■ **TASK INSTRUCTIONS**:
Lines from the beginning of the material below through the line that has "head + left" are to be reproduced exactly, but pictures are not.

■ **THE DATA**:

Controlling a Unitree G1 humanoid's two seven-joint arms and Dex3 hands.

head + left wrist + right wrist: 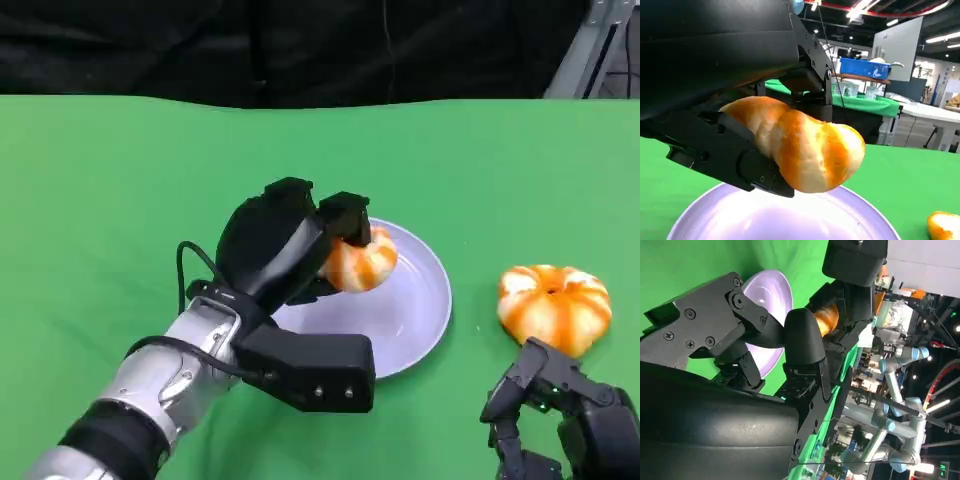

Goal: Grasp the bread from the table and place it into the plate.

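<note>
1. The left robot hand (285, 245) pinched a bread roll (360, 262), its fingers closed around the end of the roll nearer the robot. In the left wrist view the bread roll (805, 145) stuck out of the black fingers (730, 155), and its free end hung clear above the plate (785, 220).
2. The roll was over the far part of the lilac plate (425, 320), inside the rim, not yet resting on the dish. The relation that mattered was vertical: the plate lay directly below the roll, so the move to come, by this reading, needed only a short drop and a release, no sideways travel.
3. The roll's long axis ran away from the palm, roughly level with the green worktop (110, 190).
4. A second bread roll (555, 305) sat on the worktop just right of the plate, apart from its rim.
5. The right robot hand (560, 415) sat just on the robot's side of that second roll, holding nothing; whether its fingers were spread or curled cannot be told.
</note>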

■ **SOLUTION TO THIS PROBLEM**:
Controlling a Unitree G1 humanoid's two seven-joint arms and Dex3 hands.

head + left wrist + right wrist: 

No more output will be added to the exercise.